Tuesday 24 April 2018

#BlogTour Dead Man's Badge by Robert E. Dunn




#BlogTour

Dead Man's Badge

by

Robert E. Dunn


Hello and welcome to my stop on the #BlogTour for Robert E. Dunn's Dead Man's Badge. This is actually my first ever #BlogTour post so a massive thank you goes to Anne Cater from Random Things Tours and the author Robert E. Dunn for the copy of this book to review.

"An all out action thriller that has you wanting more after the last page has been turned"

Blurb:

Career criminal Longview Moody, on the run from killers, assumes his dead, twin brother's identity as the new Chief of Police of a Texas town that's being terrorized by a Mexican drug cartel. To pull off the deadly deception, Longview desperately works to become the kind of cop and man that his brother was. But when the two lives he’s living converge, he’s forced to embrace the violence within him to get justice...and vengeance.  

Review:

This was the first time I had read a book by Robert E. Dunn so I went into this with an open mind. It is also the first time I have read a book that involves the Mexican/America war on drug Cartel's. When I think about it, I am not to sure why this is. I have watched plenty of movies and TV shows around this and always loved them. However after reading this, it will definitely not be my last. I loved it. From the very beginning where you have a man digging his own grave in the desert to the end where you are desperately trying to find out the answers to all the questions you have been asked during the book.

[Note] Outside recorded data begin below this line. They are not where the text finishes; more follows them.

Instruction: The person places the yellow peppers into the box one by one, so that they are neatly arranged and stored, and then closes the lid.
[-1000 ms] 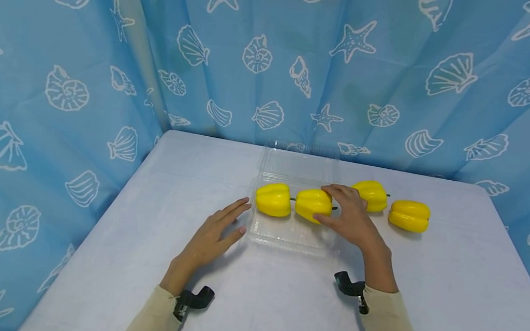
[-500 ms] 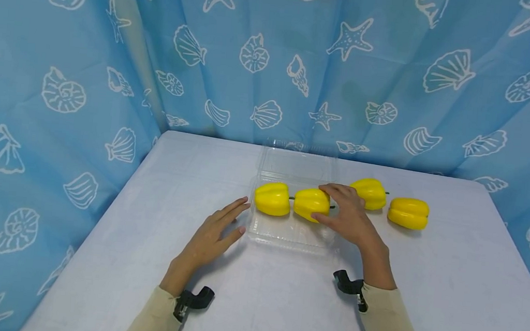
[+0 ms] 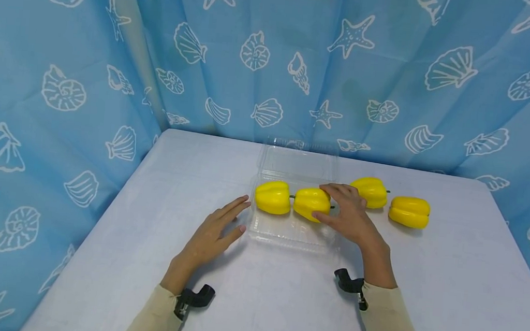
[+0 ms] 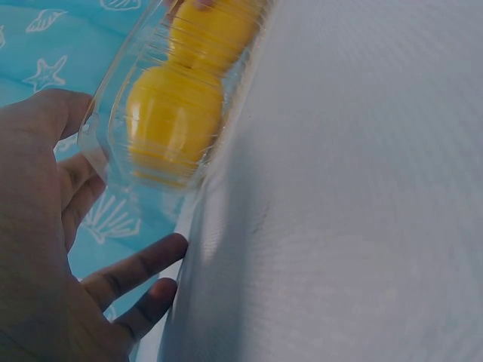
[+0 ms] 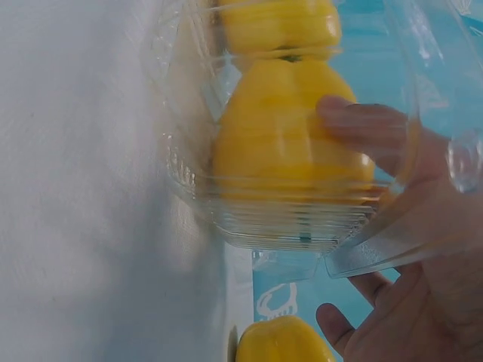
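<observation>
Two yellow bell peppers lie side by side in a clear plastic clamshell box, stems to the right. My right hand reaches over the box's right wall and grips the right-hand bell pepper between thumb and fingers. In the right wrist view, the thumb presses on that bell pepper inside the box. The left-hand bell pepper is not held. Beside the box's left wall, my left hand has its fingers spread; in the left wrist view a fingertip is at the box's corner.
Behind the box its clear lid lies folded open. Two more yellow bell peppers, a nearer-box one and a far-right one, lie on the white table. A blue shell-patterned curtain hangs along the back and left.
</observation>
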Available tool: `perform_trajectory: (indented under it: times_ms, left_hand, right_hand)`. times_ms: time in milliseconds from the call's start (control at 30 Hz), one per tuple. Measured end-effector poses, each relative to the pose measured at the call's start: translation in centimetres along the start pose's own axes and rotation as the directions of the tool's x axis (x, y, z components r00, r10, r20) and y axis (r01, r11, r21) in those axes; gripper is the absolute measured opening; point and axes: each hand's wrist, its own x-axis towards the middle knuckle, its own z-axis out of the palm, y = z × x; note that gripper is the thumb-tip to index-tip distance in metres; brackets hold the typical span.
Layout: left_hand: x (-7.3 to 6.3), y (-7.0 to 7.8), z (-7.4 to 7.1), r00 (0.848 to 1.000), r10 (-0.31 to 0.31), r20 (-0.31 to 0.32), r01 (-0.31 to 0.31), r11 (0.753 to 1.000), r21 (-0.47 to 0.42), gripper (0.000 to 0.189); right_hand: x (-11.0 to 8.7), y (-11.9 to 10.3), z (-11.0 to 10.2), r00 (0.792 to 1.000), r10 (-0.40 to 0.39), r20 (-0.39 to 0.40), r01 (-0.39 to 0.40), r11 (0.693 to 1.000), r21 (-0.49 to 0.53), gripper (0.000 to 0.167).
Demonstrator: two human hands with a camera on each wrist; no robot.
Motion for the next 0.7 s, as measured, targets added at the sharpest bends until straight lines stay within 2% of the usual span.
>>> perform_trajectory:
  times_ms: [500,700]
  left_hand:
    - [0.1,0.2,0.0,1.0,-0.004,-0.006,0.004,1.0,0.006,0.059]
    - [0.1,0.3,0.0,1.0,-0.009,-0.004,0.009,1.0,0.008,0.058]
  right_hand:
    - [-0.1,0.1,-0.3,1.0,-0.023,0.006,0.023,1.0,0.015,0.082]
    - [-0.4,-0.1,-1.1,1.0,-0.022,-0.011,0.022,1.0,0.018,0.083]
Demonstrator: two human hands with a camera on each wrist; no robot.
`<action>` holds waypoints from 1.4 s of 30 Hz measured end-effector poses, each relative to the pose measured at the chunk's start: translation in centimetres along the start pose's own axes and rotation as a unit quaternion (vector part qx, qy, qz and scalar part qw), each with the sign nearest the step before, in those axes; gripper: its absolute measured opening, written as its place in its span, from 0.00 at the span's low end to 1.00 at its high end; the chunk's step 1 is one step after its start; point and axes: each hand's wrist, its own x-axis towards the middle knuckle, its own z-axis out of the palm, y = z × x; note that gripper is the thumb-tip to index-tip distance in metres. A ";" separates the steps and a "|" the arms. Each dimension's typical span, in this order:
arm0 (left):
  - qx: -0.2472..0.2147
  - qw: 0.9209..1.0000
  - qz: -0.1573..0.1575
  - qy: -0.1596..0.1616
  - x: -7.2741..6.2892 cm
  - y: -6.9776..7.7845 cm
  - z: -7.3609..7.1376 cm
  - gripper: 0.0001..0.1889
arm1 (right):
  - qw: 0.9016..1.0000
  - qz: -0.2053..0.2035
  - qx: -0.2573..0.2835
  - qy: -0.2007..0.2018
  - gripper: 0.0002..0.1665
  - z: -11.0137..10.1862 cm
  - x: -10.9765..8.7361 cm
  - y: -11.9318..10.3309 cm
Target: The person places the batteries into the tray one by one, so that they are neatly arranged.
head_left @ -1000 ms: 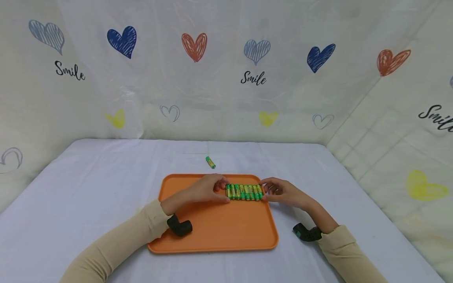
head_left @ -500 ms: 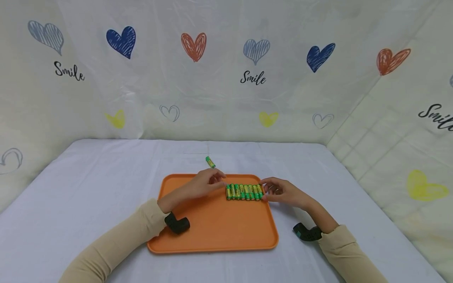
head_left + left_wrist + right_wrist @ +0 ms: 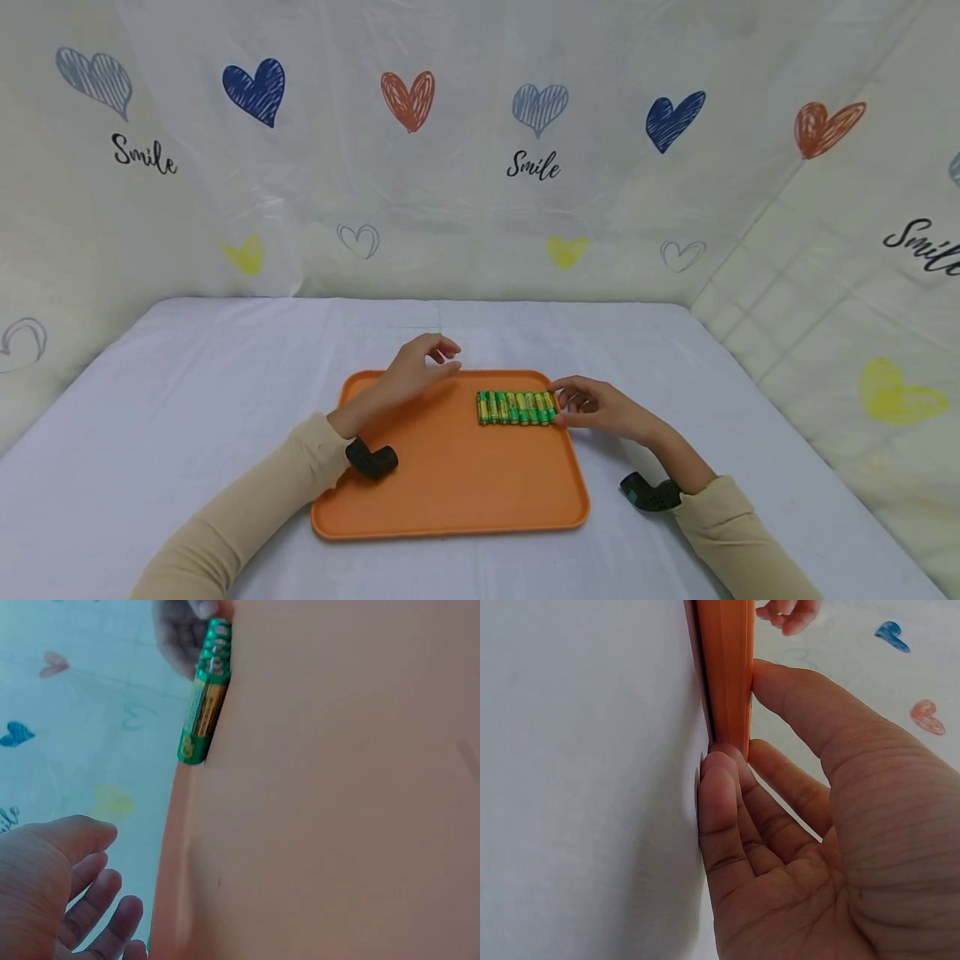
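Observation:
A row of several green-and-yellow batteries lies side by side on the orange tray, by its upper right corner. At the row's right end my right hand holds the last battery between thumb and forefinger. In the right wrist view its other fingers rest against the tray's outer side. My left hand hovers over the tray's far edge, fingers loosely bent and holding nothing. A lone battery on the table beyond is mostly hidden behind that hand. The left wrist view shows the row's near end battery.
White cloth covers the table. A pale backdrop with printed hearts and "Smile" stands behind and to the right. Each wrist carries a black camera; the left wrist camera overlaps the tray in the head view.
My left hand has let go of the row's left end and moved up and left to the lone battery, now covering most of it. My right hand has stayed in place.

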 end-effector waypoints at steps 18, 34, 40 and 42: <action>0.040 0.998 -0.058 0.000 2.0 -1.3 -1.0 0.24 | 1.000 0.000 -0.002 0.003 0.28 -0.4 -0.5 0.1; 0.071 0.990 -0.118 -0.017 3.0 -1.4 -0.4 0.34 | 1.000 -0.009 -0.007 -0.003 0.28 -0.3 -0.2 0.4; 0.086 0.988 -0.131 -0.011 3.4 -1.6 -0.4 0.33 | 1.000 -0.002 -0.008 -0.005 0.28 -0.4 -0.2 0.3; 0.094 0.988 -0.126 -0.009 3.6 -1.7 -0.4 0.32 | 1.000 -0.001 -0.008 -0.005 0.28 -0.4 -0.2 0.3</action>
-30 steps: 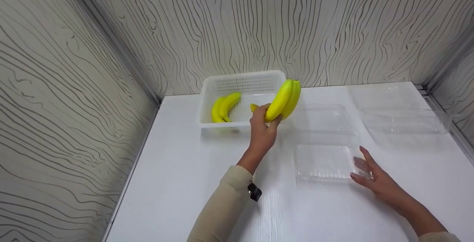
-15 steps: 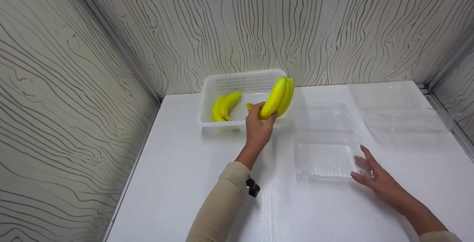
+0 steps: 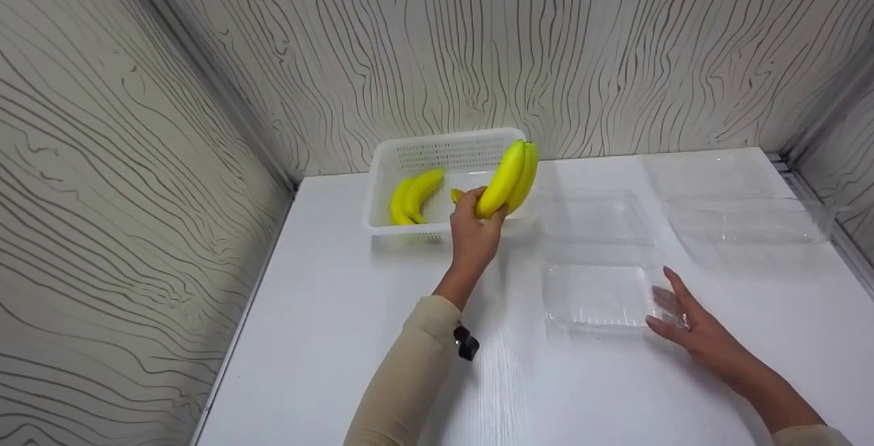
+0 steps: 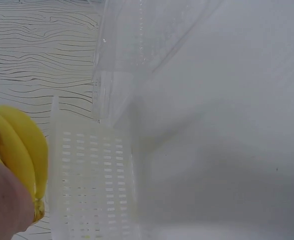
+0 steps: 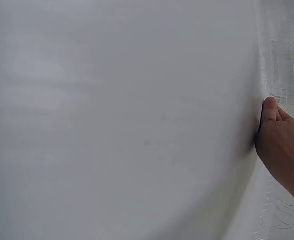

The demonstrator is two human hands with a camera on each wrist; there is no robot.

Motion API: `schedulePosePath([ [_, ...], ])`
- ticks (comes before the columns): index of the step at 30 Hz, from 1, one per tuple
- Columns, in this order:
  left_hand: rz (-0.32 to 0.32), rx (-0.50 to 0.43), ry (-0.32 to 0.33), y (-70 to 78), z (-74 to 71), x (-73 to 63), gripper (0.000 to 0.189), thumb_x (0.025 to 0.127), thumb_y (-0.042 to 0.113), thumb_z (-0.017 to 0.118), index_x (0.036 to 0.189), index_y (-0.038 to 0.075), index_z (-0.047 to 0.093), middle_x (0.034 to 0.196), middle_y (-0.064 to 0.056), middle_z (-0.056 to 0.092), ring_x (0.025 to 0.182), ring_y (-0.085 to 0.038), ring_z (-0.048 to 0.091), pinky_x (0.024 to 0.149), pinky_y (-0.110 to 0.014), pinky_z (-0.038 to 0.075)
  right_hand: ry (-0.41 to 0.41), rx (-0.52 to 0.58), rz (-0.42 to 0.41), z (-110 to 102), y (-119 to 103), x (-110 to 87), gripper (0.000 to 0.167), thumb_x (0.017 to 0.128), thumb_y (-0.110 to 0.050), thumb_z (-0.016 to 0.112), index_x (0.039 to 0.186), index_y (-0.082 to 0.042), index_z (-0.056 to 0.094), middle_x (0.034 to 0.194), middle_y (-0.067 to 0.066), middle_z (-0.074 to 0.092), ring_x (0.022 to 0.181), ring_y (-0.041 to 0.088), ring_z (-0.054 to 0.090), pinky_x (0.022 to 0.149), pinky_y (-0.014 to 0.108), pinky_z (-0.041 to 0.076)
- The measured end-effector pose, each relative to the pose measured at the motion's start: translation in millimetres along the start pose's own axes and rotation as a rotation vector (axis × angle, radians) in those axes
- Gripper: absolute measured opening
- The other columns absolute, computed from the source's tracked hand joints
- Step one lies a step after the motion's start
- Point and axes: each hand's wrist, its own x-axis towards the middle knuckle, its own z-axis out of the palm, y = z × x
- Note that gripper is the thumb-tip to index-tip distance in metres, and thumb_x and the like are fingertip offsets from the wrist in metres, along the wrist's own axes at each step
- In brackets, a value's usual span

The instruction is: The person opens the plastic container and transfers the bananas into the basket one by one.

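My left hand (image 3: 474, 234) grips a bunch of yellow bananas (image 3: 509, 179) above the right part of a white plastic basket (image 3: 410, 229). Its dark stem end pokes out on the left of the hand; in the left wrist view the bunch (image 4: 21, 145) is beside the basket's perforated wall (image 4: 94, 175). Another yellow bunch (image 3: 416, 197) lies in the basket's left half. With thumb and fingers spread around its right end, my right hand (image 3: 703, 337) holds an open clear plastic clamshell box (image 3: 601, 296). The right wrist view catches this hand (image 5: 282, 145) at the box's edge.
The clear box's lid (image 3: 594, 220) lies folded back behind its base. A second clear clamshell box (image 3: 751, 220) stands open at the back right of the white table (image 3: 307, 337). Patterned walls (image 3: 478, 57) enclose the back and sides.
My left hand has drawn the held bananas slightly to the left, over the basket. The right hand and the clear box stay where they were.
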Motion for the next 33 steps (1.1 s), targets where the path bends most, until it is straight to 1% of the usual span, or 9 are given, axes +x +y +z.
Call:
schedulePosePath([
  [2, 0.034, 0.034, 0.009, -1.7, 0.5, 1.7, 0.038, 0.097, 0.017, 0.080, 0.132, 0.012, 0.066, 0.125, -0.001, 0.074, 0.111, -0.015, 0.067, 0.109, -0.040, 0.055, 0.003, -0.001, -0.003, -0.2, 0.0, -0.3, 0.101, 0.108, -0.038, 0.062, 0.170, -0.035, -0.019, 0.176, 0.032, 0.015, 0.160, 0.063, 0.007, 0.117, 0.087, 0.015],
  [6, 0.095, 0.118, 0.018, -5.0, 2.0, 5.3, 0.038, 0.097, 0.017, 0.081, 0.131, 0.010, 0.067, 0.126, -0.003, 0.075, 0.112, -0.016, 0.069, 0.110, -0.038, 0.055, 0.013, -0.017, -0.005, -0.7, 0.2, -0.5, 0.101, 0.108, -0.038, 0.062, 0.170, -0.035, -0.018, 0.175, 0.033, 0.016, 0.159, 0.064, 0.007, 0.116, 0.088, 0.015],
  [10, 0.103, 0.158, 0.026, -5.8, 2.9, 7.3, 0.038, 0.097, 0.019, 0.081, 0.131, 0.011, 0.067, 0.126, -0.002, 0.075, 0.110, -0.016, 0.068, 0.110, -0.037, 0.054, 0.015, -0.015, 0.006, -0.5, 0.5, -0.7, 0.102, 0.108, -0.038, 0.063, 0.169, -0.037, -0.019, 0.176, 0.033, 0.014, 0.159, 0.065, 0.005, 0.115, 0.088, 0.015],
  [12, 0.098, 0.173, 0.029, -5.6, 3.3, 7.9, 0.038, 0.097, 0.020, 0.081, 0.131, 0.011, 0.067, 0.125, -0.003, 0.075, 0.110, -0.017, 0.068, 0.109, -0.038, 0.054, 0.014, -0.008, 0.007, -0.1, 0.6, -1.0, 0.102, 0.107, -0.037, 0.063, 0.169, -0.038, -0.019, 0.176, 0.033, 0.013, 0.159, 0.065, 0.004, 0.115, 0.088, 0.014],
  [15, 0.076, 0.190, 0.029, -5.6, 4.3, 8.7, 0.039, 0.097, 0.021, 0.081, 0.132, 0.012, 0.067, 0.124, -0.001, 0.075, 0.108, -0.016, 0.067, 0.109, -0.039, 0.053, 0.018, -0.002, 0.002, 0.2, 0.4, -1.8, 0.103, 0.107, -0.036, 0.064, 0.169, -0.038, -0.018, 0.175, 0.033, 0.014, 0.159, 0.065, 0.004, 0.116, 0.088, 0.014],
  [20, 0.034, 0.192, 0.026, -8.7, 5.3, 10.7, 0.040, 0.097, 0.026, 0.081, 0.132, 0.014, 0.067, 0.124, 0.001, 0.075, 0.106, -0.013, 0.066, 0.108, -0.036, 0.054, 0.027, -0.022, -0.001, 0.9, 0.5, -1.0, 0.103, 0.107, -0.037, 0.064, 0.170, -0.036, -0.017, 0.175, 0.033, 0.017, 0.159, 0.065, 0.007, 0.116, 0.088, 0.016],
  [25, 0.025, 0.212, 0.038, -11.2, 4.5, 13.8, 0.040, 0.097, 0.029, 0.081, 0.131, 0.014, 0.067, 0.122, 0.001, 0.076, 0.104, -0.014, 0.066, 0.105, -0.036, 0.055, 0.028, -0.045, -0.008, 1.5, 1.7, 0.2, 0.102, 0.108, -0.039, 0.062, 0.170, -0.033, -0.018, 0.175, 0.032, 0.020, 0.159, 0.062, 0.015, 0.117, 0.085, 0.022],
  [28, 0.012, 0.234, 0.043, -11.2, 3.7, 16.3, 0.040, 0.097, 0.029, 0.081, 0.131, 0.013, 0.067, 0.120, 0.000, 0.075, 0.103, -0.014, 0.065, 0.104, -0.036, 0.055, 0.026, -0.050, -0.019, 1.5, 2.1, 0.2, 0.101, 0.108, -0.038, 0.062, 0.170, -0.032, -0.018, 0.174, 0.032, 0.022, 0.158, 0.061, 0.020, 0.117, 0.083, 0.026],
  [33, -0.015, 0.247, 0.032, -10.1, 2.4, 20.5, 0.037, 0.098, 0.024, 0.078, 0.131, 0.012, 0.067, 0.118, -0.001, 0.074, 0.101, -0.016, 0.066, 0.102, -0.037, 0.057, 0.021, -0.034, -0.029, 0.7, 1.3, -0.1, 0.100, 0.109, -0.036, 0.061, 0.170, -0.032, -0.018, 0.175, 0.032, 0.021, 0.158, 0.061, 0.019, 0.117, 0.082, 0.026],
])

I really enjoyed the characters in this book. The lead character Longview Moody was great to follow. I found that I was kind of cheering him on through out the book as this criminal turned police chief did what he wanted and sort of made up his own police rules. He did not care who he upset whether it was the police officers that worked for him or the people at one of America's 3 letter agencies. This wall all in his quest to rid the town of some nasty people but most of all to stop the people who wanted him dead. One thing I think is brilliant when reading is where you can't trust any of the many characters, they all could be hiding something and are not who they appear to be. This gets you guessing all through the book and helps with the speed you turn the pages as you need to find out the truth. This book was one of them. At one point I thought everyone that appeared clean was dirty and those that were dirty could also be clean playing dirty.

This book has lots of violence in it so I would probably not recommend this to children/teenagers or if you are easily offended by this. But, if you are not put off by that, I would fully recommend this book. The locations, the characters, the action and the deceit along with the really exciting storyline make this a fantastic read. As mentioned above this is my first novel by Robert E. Dunn that I have read, but I will be treating myself to some more come pay day.

Check it out on Amazon UK - 

About the Author:


I wasn't born in a log cabin but the station wagon did have wood on the side. It was broken down on the approach road into Ft. Rucker, Alabama in the kind of rain that would have made a Biblical author jealous. You never saw a tornado in the Old Testament did you? As omens of a coming life go, mine was full of portent if not exactly glad tidings.

From there things got interesting. Life on a series of Army bases encouraged my retreat into a fantasy world. Life in a series of public school environments provided ample nourishment to my developing love of violence. Often heard in my home was the singular phrase, "I blame the schools." We all blamed the schools.

Both my fantasy and my academic worlds left marks and the amalgam proved useful the three times in my life I had guns pointed in my face. Despite those loving encounters the only real scars left on my body were inflicted by a six foot, seven inch tall drag queen. She didn't like the way I was admiring the play of three a.m. Waffle House fluorescent light over the high spandex sheen of her stockings.

After a series of low paying jobs that took me places no one dreams of going. I learned one thing. Nothing vomits quite so brutally as jail food. That's not the one thing I learned; it's an important thing to know, though. The one thing I learned is a secret. My secret. A terrible and dark thing I nurture in my nightmares. You learn your own lessons.

Eventually I began writing stories. Mostly I was just spilling out the, basically, true narratives of the creatures that lounge about my brain, laughing and whispering sweet, sweet things to say to women. Women see through me but enjoy the monsters in my head. They say, sometimes, that the things I say and write are lies or, "damn, filthy lies, slander of the worst kind, and the demented, perverted, wishful stories of a wasted mind." To which I always answer, I tell only the truth. I just tell a livelier truth than most people.